PROBLEM STATEMENT:
Print the listing below once more, unchanged.
[Start of section]
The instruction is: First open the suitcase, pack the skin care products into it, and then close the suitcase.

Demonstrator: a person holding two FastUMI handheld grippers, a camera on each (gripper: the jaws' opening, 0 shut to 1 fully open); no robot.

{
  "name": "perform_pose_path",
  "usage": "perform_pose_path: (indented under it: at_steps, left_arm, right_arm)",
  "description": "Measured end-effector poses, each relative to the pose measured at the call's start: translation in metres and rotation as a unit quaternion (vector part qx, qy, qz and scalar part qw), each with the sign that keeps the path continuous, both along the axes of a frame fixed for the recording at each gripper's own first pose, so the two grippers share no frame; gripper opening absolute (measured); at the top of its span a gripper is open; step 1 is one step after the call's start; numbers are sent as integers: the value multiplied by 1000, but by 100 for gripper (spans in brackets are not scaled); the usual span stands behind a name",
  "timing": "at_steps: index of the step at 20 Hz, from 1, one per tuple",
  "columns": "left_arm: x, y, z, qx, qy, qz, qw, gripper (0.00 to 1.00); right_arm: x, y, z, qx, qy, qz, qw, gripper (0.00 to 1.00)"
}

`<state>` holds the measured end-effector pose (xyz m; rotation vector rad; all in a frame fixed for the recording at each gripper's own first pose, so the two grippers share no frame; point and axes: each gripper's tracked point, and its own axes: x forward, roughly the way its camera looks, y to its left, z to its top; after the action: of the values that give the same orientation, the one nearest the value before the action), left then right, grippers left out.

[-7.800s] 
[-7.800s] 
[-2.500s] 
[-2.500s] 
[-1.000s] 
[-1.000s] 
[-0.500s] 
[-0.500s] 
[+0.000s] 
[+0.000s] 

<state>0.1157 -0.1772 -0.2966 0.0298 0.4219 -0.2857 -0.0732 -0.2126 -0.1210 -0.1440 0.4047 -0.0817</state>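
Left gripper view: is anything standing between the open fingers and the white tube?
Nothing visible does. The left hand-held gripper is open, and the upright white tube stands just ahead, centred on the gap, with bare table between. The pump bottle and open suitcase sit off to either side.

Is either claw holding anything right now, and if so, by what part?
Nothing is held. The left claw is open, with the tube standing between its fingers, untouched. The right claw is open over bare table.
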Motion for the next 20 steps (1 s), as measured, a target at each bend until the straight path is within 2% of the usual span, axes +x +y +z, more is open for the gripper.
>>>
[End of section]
SOLUTION:
The instruction is: First open the suitcase, pack the skin care products into it, and then close the suitcase.

Demonstrator: a person holding two FastUMI handheld grippers, a camera on each (gripper: the jaws' opening, 0 shut to 1 fully open); no robot.

{
  "name": "perform_pose_path",
  "usage": "perform_pose_path: (indented under it: at_steps, left_arm, right_arm)",
  "description": "Measured end-effector poses, each relative to the pose measured at the call's start: translation in metres and rotation as a unit quaternion (vector part qx, qy, qz and scalar part qw), each with the sign that keeps the path continuous, both along the axes of a frame fixed for the recording at each gripper's own first pose, so the two grippers share no frame; gripper opening absolute (measured); at the top of its span a gripper is open; step 1 is one step after the call's start; numbers are sent as integers: the value multiplied by 1000, but by 100 for gripper (spans in brackets are not scaled); the usual span stands behind a name",
  "timing": "at_steps: index of the step at 20 Hz, from 1, one per tuple",
  "columns": "left_arm: x, y, z, qx, qy, qz, qw, gripper (0.00 to 1.00); right_arm: x, y, z, qx, qy, qz, qw, gripper (0.00 to 1.00)"
}

`<state>` holds the measured end-effector pose (xyz m; rotation vector rad; all in a frame fixed for the recording at each gripper's own first pose, so the two grippers share no frame; point and axes: each gripper's tracked point, and its own axes: x forward, roughly the way its camera looks, y to its left, z to its top; after the action: of the values that give the same orientation, the one nearest the value before the action), left then right, grippers left out.

[-7.800s] 
[-7.800s] 
[-2.500s] 
[-2.500s] 
[-1.000s] 
[-1.000s] 
[-0.500s] 
[-0.500s] 
[+0.000s] 
[+0.000s] 

<state>0.1157 -0.1772 -0.2966 0.0298 0.4219 -0.2857 -0.0732 -0.2126 -0.1210 -0.1440 0.4047 -0.0817</state>
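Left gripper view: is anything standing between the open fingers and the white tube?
Nothing visible does. The left hand-held gripper is open, and the upright white tube stands just ahead, centred on the gap, with bare table between. The pump bottle and open suitcase sit off to either side.

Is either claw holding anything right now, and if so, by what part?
Nothing is held. The left claw is open, with the tube standing between its fingers, untouched. The right claw is open over bare table.
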Motion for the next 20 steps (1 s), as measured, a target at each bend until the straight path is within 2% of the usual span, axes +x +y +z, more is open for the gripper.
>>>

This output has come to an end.